With no line left out, restate the data word for word.

[DATA BLOCK — start]

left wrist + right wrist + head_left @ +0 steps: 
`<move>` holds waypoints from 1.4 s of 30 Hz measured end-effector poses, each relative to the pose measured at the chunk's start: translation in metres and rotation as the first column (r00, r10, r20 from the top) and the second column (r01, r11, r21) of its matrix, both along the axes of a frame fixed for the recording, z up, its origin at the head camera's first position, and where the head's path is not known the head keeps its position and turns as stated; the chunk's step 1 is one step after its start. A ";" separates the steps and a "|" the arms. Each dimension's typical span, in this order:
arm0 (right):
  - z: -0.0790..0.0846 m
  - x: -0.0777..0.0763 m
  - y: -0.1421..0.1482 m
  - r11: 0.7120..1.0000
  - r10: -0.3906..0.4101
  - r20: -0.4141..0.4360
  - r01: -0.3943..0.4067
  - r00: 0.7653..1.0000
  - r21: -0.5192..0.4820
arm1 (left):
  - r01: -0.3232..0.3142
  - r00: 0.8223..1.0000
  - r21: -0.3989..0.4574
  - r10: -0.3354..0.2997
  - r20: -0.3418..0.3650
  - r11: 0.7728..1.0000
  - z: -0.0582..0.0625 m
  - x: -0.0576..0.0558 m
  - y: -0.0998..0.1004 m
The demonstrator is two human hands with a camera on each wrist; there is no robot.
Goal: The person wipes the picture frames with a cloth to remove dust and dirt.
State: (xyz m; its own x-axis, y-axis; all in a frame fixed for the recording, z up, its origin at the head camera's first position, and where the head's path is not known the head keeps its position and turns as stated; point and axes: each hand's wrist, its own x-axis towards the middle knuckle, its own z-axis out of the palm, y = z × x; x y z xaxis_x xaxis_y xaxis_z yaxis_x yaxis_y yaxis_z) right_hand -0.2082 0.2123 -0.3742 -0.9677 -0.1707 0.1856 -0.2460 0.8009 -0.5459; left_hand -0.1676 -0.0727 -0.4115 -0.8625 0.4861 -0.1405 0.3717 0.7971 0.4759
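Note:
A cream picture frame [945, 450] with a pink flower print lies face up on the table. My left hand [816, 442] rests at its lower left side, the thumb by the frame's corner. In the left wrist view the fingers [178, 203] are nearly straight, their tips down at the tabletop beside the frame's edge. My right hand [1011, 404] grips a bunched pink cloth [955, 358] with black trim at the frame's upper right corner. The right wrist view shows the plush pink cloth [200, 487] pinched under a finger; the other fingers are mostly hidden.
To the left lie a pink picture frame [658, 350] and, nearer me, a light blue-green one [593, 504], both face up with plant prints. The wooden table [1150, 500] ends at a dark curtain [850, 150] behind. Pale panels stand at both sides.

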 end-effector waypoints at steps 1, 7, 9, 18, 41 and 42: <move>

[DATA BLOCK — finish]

> **RESPONSE TO THE EXERCISE**
left wrist + right wrist + head_left @ +0 steps: 
`<move>` holds waypoints from 1.4 s of 30 Hz measured end-effector poses, each relative to the pose measured at the chunk's start: translation in metres and rotation as the first column (r00, r10, r20 from the top) and the second column (r01, r11, r21) of its matrix, both along the axes of a frame fixed for the recording, z up, its origin at the head camera's first position, and where the head's path is not known the head keeps its position and turns as stated; the chunk's step 1 is one step after its start. A ";" separates the steps and a "|" the arms. Each dimension's typical span, in this order:
arm0 (right):
  - z: -0.0790..0.0846 m
  - x: -0.0777..0.0763 m
  - y: -0.1421..0.1482 m
  - r11: 0.7120..1.0000
  - r10: -0.3906..0.4101
  - r20: -0.4141..0.4360
  - r01: -0.3943..0.4067
  - r00: 0.7653..1.0000
  - r21: -0.5192..0.4820
arm1 (left):
  - r01: -0.3232..0.3142
  - r00: 0.8223..1.0000
  - r21: -0.3989..0.4574
  - r10: -0.3354..0.2997
  - r20: -0.3418..0.3650
  - r11: 0.7728..1.0000
  - z: -0.0582..0.0625 m
  - x: -0.0576..0.0558 m
  - y: -0.0998..0.1004 m
The demonstrator is two human hands with a camera on each wrist; there is no robot.
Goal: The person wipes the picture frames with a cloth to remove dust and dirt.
State: (xyz m; its own x-axis, y-axis; all in a frame fixed for the recording, z up, its origin at the head camera's first position, and where the head's path is not known the head keeps its position and turns as stated; point and axes: each hand's wrist, its own x-axis towards the middle knuckle, its own z-axis out of the palm, y = z × x; x y z xaxis_x xaxis_y xaxis_z yaxis_x yaxis_y yaxis_z) right_hand -0.2082 0.2123 -0.3742 -0.9677 -0.1707 0.1856 -0.2460 0.8009 -0.5459; left_hand -0.1676 -0.0727 -0.4115 -0.8625 0.4861 -0.1405 0.3717 0.7971 0.4759
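Note:
A cream picture frame [945, 450] with a pink flower print lies face up on the table. My left hand [816, 442] rests at its lower left side, the thumb by the frame's corner. In the left wrist view the fingers [178, 203] are nearly straight, their tips down at the tabletop beside the frame's edge. My right hand [1011, 404] grips a bunched pink cloth [955, 358] with black trim at the frame's upper right corner. The right wrist view shows the plush pink cloth [200, 487] pinched under a finger; the other fingers are mostly hidden.
To the left lie a pink picture frame [658, 350] and, nearer me, a light blue-green one [593, 504], both face up with plant prints. The wooden table [1150, 500] ends at a dark curtain [850, 150] behind. Pale panels stand at both sides.
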
 end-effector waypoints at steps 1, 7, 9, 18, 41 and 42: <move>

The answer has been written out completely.